> **WORK INSTRUCTIONS**
Look through the listing and locate every line containing the word "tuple"; copy those lines.

> **STORED DATA**
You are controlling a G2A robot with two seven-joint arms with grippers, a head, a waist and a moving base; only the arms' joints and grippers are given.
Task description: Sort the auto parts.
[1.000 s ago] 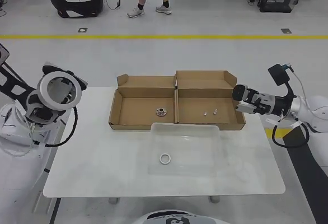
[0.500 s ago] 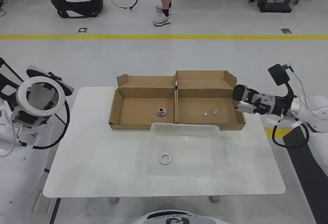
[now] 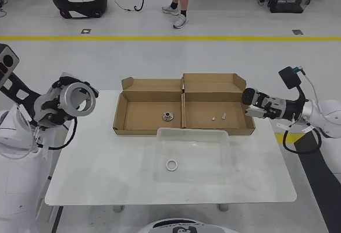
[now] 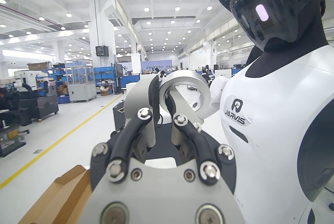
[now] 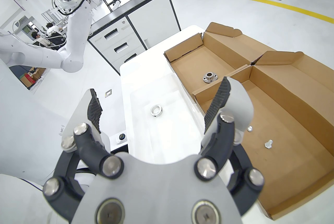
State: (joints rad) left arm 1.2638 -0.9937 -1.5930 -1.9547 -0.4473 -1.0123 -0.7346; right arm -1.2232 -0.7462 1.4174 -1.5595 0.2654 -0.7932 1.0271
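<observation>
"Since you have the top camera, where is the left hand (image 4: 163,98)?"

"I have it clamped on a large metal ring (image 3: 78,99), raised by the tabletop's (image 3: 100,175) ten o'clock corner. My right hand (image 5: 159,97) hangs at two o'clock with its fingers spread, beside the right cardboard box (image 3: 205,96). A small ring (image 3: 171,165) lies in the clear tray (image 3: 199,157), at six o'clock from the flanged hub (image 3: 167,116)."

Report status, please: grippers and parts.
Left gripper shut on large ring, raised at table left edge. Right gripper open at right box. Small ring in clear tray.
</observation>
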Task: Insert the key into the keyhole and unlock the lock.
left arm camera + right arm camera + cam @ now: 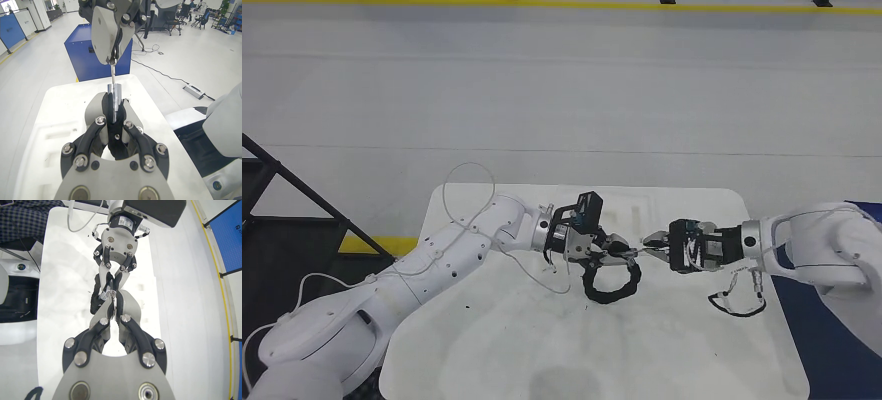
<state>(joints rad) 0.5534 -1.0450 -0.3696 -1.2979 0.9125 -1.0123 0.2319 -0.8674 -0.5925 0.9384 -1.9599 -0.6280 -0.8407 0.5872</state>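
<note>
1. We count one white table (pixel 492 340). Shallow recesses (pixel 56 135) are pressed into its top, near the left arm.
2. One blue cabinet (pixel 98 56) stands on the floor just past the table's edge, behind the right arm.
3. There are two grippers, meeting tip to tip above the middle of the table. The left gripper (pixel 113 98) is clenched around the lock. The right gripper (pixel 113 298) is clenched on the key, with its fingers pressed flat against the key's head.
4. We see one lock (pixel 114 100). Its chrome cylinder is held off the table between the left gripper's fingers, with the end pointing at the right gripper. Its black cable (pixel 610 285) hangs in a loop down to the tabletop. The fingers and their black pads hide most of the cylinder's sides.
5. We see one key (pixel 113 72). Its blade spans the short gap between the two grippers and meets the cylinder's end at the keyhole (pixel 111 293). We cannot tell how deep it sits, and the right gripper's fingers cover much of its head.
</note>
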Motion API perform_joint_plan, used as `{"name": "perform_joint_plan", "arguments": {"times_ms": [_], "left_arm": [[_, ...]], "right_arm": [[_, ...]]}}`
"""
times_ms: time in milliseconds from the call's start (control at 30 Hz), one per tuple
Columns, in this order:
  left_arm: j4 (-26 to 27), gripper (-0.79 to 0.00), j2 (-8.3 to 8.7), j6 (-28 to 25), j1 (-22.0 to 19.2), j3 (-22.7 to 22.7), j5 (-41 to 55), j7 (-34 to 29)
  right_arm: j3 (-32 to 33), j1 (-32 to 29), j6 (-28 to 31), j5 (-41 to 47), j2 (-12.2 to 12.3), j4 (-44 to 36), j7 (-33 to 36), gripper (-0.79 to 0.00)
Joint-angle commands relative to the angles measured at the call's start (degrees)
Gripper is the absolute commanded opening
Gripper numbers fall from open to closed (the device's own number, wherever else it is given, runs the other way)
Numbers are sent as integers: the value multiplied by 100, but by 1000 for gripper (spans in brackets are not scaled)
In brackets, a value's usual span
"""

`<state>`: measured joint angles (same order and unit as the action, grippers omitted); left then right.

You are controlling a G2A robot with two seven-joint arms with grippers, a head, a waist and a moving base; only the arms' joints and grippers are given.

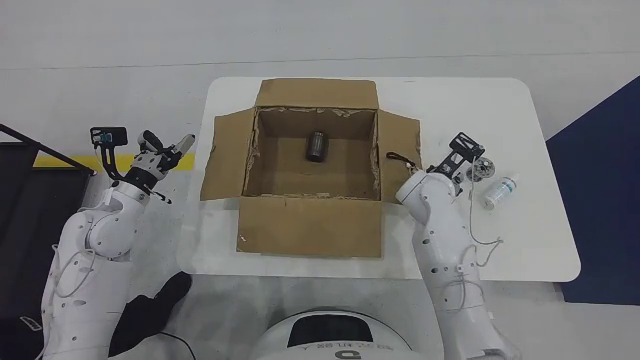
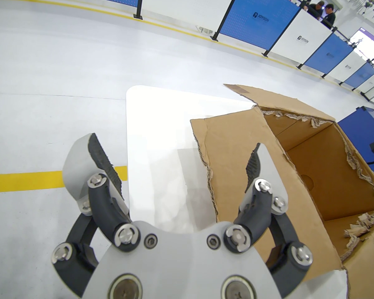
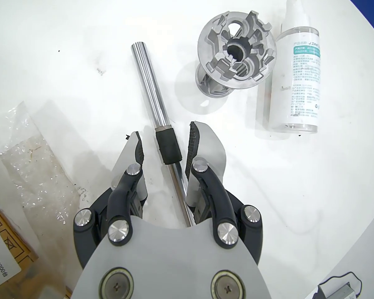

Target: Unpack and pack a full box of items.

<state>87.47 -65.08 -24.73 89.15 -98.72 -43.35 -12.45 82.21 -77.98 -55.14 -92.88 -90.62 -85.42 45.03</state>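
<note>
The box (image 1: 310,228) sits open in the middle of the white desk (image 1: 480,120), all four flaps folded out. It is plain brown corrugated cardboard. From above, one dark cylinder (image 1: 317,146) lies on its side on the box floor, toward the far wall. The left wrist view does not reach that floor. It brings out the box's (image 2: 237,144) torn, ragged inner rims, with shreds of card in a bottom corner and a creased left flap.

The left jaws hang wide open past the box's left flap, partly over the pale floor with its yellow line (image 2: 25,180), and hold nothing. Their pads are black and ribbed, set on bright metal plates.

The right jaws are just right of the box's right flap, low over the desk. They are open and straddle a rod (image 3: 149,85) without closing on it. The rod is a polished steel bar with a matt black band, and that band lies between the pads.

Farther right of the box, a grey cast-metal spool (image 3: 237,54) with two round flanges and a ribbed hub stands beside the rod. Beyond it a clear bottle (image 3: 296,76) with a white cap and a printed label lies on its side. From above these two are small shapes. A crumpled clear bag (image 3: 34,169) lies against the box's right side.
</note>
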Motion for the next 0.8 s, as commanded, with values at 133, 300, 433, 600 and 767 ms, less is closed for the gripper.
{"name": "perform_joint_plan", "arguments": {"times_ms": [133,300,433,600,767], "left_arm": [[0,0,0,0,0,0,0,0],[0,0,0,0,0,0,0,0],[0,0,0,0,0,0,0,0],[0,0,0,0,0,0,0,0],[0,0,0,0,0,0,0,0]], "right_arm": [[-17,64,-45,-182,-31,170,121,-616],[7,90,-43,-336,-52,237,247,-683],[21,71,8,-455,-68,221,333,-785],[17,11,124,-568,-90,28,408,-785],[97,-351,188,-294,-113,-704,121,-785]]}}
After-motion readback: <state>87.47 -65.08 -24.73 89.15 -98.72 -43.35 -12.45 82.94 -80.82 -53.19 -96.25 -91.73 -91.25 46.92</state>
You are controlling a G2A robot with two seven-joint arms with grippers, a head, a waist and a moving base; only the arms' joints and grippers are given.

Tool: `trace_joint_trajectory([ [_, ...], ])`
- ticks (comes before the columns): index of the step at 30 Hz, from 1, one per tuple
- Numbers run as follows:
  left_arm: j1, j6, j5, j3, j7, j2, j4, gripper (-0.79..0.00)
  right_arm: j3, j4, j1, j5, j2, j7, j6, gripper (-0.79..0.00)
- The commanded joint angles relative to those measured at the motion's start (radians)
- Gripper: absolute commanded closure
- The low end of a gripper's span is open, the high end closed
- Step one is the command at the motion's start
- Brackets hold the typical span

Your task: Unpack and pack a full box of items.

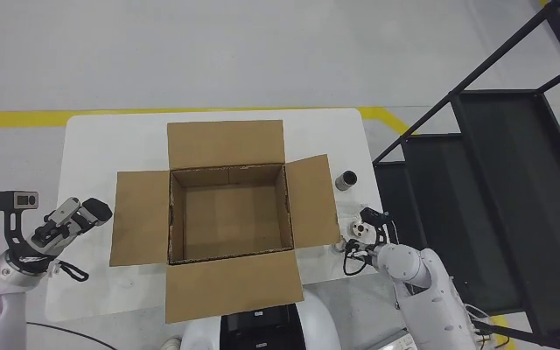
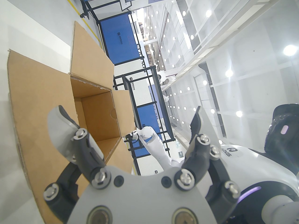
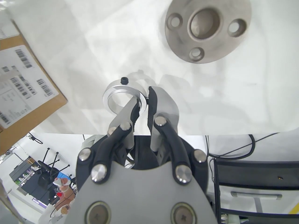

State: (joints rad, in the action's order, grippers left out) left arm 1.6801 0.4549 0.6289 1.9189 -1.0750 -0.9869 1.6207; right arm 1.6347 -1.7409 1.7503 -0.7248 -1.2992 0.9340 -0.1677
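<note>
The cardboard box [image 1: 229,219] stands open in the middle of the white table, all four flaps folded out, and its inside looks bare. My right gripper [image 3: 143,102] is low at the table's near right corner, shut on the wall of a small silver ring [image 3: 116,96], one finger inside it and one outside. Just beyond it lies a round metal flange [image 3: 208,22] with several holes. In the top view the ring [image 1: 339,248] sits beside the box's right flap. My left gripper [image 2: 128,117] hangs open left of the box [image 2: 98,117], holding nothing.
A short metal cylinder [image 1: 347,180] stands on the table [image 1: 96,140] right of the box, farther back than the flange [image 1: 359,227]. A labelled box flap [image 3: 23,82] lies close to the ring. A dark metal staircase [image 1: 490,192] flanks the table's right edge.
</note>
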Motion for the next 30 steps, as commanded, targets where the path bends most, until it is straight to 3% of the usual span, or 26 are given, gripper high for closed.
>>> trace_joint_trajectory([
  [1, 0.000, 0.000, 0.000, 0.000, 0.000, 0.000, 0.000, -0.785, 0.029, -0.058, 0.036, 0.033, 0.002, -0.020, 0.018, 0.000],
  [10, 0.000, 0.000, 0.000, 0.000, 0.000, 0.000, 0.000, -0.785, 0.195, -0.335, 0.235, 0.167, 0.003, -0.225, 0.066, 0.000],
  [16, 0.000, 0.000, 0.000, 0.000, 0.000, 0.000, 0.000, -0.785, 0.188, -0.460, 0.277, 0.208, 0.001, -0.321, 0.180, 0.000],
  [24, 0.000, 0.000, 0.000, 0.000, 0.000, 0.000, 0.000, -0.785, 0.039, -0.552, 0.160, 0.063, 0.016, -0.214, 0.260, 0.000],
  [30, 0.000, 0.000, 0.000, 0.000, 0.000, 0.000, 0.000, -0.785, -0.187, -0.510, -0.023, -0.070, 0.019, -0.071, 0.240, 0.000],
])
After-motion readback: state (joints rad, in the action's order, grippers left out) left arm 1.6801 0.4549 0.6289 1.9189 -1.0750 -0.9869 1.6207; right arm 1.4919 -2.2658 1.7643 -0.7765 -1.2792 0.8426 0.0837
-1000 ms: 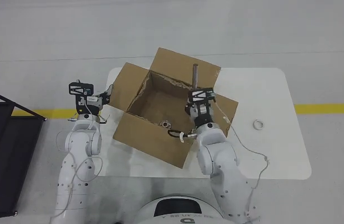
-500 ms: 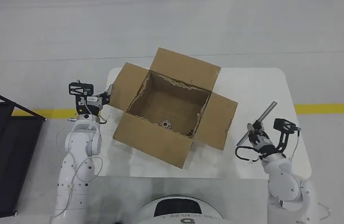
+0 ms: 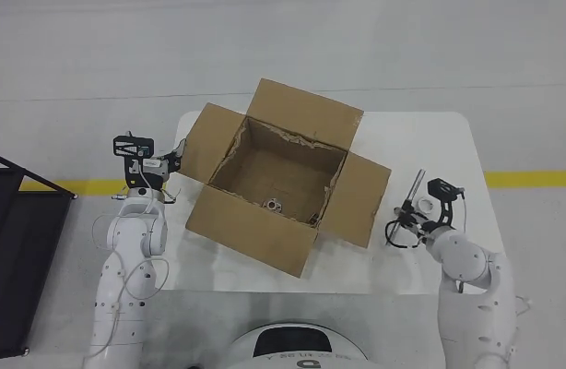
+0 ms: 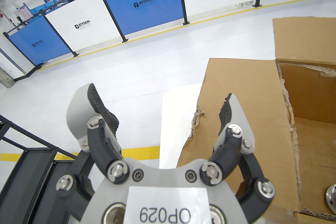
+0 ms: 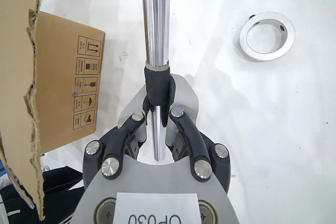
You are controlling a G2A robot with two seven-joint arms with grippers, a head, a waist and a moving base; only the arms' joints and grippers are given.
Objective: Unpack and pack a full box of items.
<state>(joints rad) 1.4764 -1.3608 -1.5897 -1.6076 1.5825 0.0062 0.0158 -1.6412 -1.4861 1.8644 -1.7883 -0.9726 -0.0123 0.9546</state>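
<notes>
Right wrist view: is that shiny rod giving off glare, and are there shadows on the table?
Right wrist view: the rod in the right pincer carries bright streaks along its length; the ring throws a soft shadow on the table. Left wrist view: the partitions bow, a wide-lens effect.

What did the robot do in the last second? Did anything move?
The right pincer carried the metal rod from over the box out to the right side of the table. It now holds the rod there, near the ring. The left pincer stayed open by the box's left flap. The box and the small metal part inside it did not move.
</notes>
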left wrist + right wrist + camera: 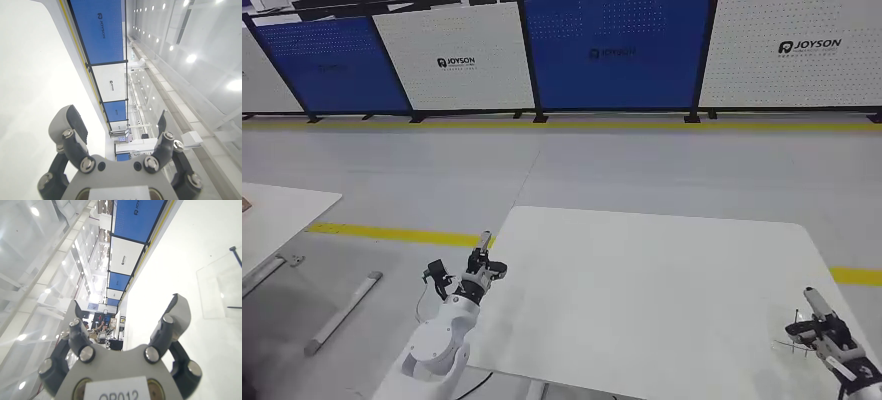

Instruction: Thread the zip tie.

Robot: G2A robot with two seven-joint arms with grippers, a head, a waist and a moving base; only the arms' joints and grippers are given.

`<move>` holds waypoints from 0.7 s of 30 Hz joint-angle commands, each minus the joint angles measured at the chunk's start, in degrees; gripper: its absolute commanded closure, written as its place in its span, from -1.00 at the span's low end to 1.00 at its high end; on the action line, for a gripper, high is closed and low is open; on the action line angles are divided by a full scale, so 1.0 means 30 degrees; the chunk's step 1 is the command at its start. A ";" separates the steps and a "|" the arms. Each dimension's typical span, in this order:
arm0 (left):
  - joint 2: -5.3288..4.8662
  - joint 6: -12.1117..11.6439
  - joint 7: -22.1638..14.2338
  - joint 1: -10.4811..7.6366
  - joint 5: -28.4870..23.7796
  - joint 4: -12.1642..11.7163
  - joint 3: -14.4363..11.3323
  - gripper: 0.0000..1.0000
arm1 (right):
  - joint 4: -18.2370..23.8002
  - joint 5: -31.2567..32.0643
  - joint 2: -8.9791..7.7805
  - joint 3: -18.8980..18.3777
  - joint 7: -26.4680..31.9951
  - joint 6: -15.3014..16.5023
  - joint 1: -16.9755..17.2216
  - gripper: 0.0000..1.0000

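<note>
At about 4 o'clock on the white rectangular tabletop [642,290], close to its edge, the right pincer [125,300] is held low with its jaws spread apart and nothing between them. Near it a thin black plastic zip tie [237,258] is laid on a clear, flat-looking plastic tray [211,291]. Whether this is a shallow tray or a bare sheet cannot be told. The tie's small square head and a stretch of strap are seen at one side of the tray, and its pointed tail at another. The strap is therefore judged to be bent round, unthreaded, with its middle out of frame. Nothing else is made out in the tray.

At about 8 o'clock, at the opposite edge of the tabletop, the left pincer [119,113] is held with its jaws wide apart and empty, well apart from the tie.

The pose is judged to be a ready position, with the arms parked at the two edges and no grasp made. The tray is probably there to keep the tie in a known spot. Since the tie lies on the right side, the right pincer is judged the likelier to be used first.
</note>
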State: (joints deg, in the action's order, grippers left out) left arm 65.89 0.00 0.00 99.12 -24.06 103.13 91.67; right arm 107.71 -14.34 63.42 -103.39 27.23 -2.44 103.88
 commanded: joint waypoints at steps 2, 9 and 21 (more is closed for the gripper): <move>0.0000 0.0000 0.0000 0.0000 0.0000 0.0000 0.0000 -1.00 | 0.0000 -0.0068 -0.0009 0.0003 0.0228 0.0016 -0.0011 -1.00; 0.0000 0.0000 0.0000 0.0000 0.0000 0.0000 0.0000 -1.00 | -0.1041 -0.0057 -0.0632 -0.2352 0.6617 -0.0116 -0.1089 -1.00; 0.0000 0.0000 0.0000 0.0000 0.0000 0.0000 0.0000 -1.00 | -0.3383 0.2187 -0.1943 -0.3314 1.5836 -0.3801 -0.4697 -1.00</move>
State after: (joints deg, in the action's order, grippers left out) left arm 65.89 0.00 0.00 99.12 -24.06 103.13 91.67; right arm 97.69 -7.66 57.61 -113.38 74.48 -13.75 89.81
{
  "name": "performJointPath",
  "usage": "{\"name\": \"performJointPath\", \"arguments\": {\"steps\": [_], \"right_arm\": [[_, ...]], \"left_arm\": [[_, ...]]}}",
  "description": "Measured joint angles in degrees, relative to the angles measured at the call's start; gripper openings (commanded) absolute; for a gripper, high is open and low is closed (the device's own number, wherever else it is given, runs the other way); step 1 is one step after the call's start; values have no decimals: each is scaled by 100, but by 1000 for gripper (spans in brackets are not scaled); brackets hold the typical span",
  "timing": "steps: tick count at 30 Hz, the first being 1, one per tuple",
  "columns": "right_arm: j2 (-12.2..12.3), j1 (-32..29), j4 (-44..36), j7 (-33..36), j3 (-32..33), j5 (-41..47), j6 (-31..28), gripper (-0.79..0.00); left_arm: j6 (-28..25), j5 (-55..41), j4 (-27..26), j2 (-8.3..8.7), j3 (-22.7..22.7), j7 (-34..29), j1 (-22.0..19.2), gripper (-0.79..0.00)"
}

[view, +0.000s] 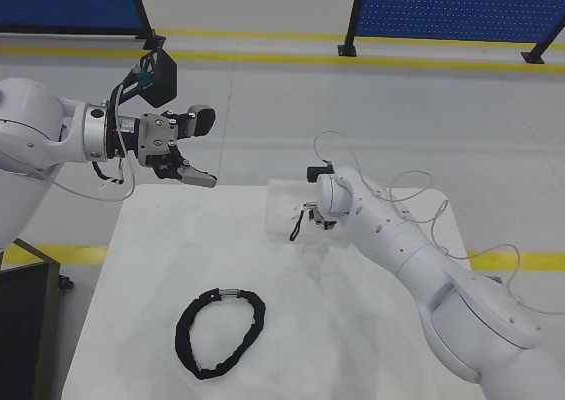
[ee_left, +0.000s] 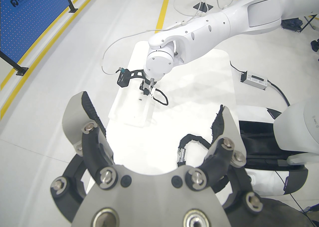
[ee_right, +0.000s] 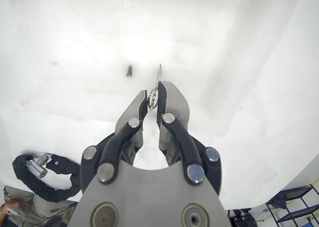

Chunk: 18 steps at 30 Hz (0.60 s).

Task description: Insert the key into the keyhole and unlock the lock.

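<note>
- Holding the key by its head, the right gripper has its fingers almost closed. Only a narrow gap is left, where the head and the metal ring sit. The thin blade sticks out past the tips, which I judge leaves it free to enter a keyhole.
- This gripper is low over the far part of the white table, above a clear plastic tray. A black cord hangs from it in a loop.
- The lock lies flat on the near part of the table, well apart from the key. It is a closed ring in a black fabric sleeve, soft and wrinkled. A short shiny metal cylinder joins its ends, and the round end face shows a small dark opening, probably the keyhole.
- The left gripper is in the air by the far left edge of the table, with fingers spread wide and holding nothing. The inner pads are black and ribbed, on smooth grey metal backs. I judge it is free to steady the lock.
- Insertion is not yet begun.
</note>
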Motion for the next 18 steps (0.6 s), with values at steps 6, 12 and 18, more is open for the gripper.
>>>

> **ANSWER BOX**
times_ms: time in milliseconds from the call's start (control at 30 Hz), one per tuple
- ticks (comes before the columns): index of the step at 30 Hz, from 1, one per tuple
  "timing": "steps: tick count at 30 Hz, the first being 1, one per tuple",

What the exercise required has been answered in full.